## What the task requires
Where the listing below reaches the line containing "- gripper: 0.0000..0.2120", start writing out lines exactly, and stop once the line containing "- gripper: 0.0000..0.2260" has been written.

## Provided entries
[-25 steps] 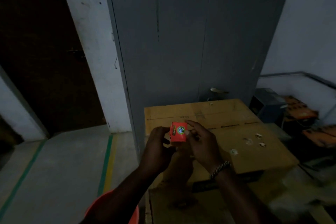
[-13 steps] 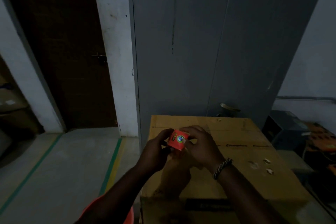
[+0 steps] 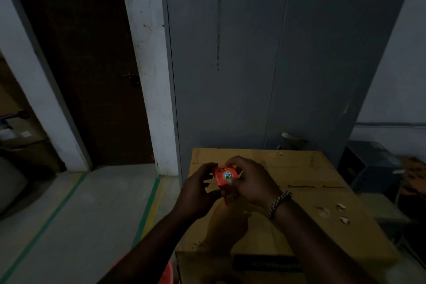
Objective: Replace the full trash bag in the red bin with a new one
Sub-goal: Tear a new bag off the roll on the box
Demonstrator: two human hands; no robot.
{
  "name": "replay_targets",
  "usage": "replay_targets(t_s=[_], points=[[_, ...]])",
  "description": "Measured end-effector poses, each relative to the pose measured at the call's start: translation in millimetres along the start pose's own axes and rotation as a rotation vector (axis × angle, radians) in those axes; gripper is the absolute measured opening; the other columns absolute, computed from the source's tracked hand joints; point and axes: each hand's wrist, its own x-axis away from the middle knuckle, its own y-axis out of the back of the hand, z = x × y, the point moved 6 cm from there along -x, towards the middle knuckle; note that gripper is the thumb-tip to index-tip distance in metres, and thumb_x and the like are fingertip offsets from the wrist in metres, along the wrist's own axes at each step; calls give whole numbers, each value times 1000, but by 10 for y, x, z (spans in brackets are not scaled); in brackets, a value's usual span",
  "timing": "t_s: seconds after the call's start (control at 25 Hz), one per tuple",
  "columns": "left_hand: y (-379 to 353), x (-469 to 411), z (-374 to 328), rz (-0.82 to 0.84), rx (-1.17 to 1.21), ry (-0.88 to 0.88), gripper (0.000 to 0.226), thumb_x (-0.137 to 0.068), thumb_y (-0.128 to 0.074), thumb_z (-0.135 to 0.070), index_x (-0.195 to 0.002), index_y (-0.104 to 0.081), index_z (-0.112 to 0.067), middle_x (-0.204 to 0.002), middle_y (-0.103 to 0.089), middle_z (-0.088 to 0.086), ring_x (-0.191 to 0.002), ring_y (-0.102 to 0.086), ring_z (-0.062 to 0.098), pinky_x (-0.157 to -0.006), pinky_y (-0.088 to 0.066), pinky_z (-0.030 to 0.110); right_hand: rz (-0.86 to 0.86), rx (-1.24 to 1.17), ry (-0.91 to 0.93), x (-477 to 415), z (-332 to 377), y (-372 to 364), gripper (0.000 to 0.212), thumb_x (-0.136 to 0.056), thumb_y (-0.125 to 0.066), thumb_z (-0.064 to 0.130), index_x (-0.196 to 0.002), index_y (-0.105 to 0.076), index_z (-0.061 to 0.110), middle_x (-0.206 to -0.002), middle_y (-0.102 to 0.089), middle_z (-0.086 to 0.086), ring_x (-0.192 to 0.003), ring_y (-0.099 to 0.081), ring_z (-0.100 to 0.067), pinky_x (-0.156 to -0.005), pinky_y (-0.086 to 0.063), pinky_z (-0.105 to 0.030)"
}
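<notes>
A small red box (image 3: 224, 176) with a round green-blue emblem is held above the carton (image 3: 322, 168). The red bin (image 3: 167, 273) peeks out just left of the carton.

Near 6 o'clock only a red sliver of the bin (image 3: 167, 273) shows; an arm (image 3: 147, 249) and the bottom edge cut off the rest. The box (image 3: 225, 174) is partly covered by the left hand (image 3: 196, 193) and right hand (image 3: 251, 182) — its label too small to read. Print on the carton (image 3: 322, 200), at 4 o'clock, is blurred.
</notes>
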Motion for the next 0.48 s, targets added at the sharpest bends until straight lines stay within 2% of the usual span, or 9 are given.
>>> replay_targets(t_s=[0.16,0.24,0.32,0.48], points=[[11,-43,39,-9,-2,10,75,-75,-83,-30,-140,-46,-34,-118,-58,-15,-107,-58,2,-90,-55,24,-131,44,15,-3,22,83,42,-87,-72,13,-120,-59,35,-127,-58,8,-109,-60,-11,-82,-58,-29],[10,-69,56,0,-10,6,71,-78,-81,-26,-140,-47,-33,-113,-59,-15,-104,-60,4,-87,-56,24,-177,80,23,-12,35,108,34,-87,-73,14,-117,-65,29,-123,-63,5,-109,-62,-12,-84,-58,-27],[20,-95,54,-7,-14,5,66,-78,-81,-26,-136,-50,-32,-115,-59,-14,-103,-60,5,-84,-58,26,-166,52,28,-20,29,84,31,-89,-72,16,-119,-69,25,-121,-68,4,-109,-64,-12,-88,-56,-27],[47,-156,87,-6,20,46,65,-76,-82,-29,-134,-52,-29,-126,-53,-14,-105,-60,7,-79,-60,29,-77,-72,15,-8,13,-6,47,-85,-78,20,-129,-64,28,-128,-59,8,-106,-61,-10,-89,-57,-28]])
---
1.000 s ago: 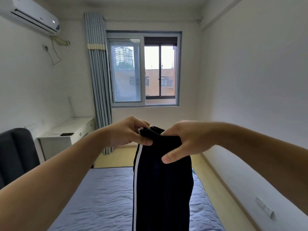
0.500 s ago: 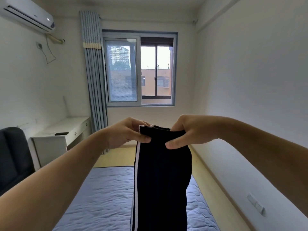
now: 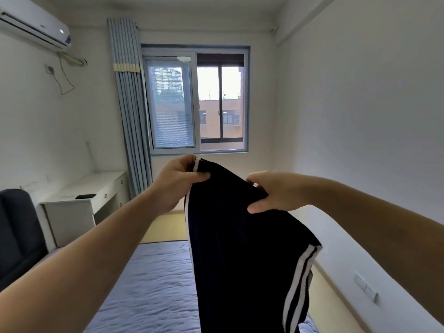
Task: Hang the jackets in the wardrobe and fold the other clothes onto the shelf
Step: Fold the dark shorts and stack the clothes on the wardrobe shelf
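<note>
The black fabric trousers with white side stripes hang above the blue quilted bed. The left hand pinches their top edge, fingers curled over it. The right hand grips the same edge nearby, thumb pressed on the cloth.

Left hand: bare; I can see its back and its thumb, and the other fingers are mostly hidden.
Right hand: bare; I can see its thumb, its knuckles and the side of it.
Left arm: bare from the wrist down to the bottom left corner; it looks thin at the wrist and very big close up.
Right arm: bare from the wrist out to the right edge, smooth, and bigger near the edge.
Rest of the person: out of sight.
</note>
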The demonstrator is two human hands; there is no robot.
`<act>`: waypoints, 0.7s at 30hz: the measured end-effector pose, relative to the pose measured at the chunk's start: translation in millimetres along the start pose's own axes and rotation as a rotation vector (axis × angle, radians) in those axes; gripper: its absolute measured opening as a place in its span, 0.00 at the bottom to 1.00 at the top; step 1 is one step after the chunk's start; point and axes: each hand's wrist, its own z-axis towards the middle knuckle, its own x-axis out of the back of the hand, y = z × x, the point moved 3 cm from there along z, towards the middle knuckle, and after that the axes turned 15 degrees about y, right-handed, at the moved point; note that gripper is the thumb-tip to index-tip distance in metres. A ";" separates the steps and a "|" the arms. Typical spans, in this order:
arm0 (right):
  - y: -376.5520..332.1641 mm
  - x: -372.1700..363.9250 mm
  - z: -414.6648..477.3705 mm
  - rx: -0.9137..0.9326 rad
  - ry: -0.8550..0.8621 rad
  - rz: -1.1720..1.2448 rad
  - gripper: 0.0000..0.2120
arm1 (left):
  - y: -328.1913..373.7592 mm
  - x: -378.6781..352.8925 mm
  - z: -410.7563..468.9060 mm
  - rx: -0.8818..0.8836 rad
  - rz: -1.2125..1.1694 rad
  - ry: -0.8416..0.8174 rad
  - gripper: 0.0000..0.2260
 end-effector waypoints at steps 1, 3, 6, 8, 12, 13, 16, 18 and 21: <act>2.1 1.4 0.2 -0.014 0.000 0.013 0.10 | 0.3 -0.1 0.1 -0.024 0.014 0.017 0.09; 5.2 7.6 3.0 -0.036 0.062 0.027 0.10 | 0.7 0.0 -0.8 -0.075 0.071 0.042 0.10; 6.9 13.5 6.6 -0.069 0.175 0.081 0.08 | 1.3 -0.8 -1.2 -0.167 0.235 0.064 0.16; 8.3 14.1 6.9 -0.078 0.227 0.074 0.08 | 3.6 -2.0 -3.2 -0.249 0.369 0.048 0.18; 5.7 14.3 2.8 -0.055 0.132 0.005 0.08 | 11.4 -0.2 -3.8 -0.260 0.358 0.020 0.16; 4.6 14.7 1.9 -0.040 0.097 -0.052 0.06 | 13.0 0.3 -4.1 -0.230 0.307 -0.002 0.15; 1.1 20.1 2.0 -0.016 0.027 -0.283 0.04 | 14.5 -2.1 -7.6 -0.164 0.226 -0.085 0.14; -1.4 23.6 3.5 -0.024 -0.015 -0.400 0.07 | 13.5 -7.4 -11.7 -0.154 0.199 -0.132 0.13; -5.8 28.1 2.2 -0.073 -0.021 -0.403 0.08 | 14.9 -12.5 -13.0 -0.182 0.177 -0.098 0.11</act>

## Reply
  - gripper: 0.0000..0.2120
arm1 (left):
  - y: -328.1913..373.7592 mm
  - x: -378.6781..352.8925 mm
  - z: -410.7563..468.9060 mm
  - rx: -0.8818..0.8836 rad
  - rz: -1.2125..1.1694 rad
  - ry: -0.8416..0.8174 rad
  - gripper: 0.0000..0.2260

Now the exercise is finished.